My Year 2 placement school were the first in the area to implement a new strategy for differentiation. In addition to differentiating the main activity, the starter/input is also differentiated for all maths lessons and some literacy (as of yet). This allows for more targeted input for groups of learners. The usual method for inputs comes with the issue of knowing where to pitch the level of challenge. I usually pitch at the middle/average ability work for the lesson however this may not provide the input and support needed for the other differentiated groups.
“Fixed ability groups” are not evident in this school, and for every maths objective, the children are re-grouped following a “prior learning assessment” which pupils complete completely independently at the start of each week/topic. This allows the children to be given work which meets the level of challenge appropriate to their needs.
With the differentiated input approach, one extra stage of work is required in order to provide an independent activity to be completed while the teacher gives input to other groups.
- Independent ‘holding’ activity (not necessarily related to the LO- could recap prior learning?)
- Input (provided by class teacher)
- Main activity
- Plenary (not always planned in this particular school but I personally value plenaries as opportunities for Assessment for Learning.)
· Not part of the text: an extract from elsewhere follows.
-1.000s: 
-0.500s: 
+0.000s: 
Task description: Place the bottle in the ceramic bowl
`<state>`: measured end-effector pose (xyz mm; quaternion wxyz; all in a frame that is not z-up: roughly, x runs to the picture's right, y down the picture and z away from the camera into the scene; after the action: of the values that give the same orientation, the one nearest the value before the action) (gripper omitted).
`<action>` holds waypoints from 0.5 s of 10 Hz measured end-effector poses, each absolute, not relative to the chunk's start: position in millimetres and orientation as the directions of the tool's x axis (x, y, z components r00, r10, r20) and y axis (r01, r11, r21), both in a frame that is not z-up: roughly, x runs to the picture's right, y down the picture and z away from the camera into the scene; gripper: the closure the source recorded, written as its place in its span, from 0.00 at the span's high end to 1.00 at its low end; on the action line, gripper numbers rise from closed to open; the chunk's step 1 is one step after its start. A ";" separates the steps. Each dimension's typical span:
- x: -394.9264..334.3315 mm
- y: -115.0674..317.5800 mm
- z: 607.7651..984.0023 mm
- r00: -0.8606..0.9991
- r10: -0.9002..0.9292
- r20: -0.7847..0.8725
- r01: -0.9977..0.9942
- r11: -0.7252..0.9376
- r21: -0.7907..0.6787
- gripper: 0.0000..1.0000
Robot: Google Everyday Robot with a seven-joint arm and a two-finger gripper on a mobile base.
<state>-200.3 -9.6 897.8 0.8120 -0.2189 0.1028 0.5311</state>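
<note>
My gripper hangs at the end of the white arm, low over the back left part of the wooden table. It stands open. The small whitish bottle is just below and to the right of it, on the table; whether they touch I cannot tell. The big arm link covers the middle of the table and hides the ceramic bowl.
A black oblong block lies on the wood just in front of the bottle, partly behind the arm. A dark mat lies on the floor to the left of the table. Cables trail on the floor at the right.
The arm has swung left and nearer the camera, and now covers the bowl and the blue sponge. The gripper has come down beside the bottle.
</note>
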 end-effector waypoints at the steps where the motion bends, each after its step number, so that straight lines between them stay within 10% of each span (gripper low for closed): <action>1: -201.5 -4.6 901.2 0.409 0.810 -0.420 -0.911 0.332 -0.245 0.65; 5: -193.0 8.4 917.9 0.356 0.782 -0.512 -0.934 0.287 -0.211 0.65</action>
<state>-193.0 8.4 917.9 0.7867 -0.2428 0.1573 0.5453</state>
This has proven to be effective in providing more specific input to all groups of learners. With some topics, the differentiation for the activities can be so wide ranging that it is incredibly difficult to pitch the input given at the start of the lesson so as to effectively support each and every child. It has occurred to me, however, that in order to make effective use of the lesson, time management is crucial with this strategy. If I were to make use of this lesson format in the future, I would consider making use of any additional adult support and planning for them to provide the input to one group. This would reduce the number of children completing the ‘holding activity’ and maximise lesson time.
I also really value the prior learning assessments to re-group the class for each topic. It challenges the assumption of fixed ability groups that just because child A may find column addition difficult, that they will also struggle with co-ordinates. There are many topics within the maths curriculum and to assume that a child requires the same support/level of challenge for every single one is highly presumptuous.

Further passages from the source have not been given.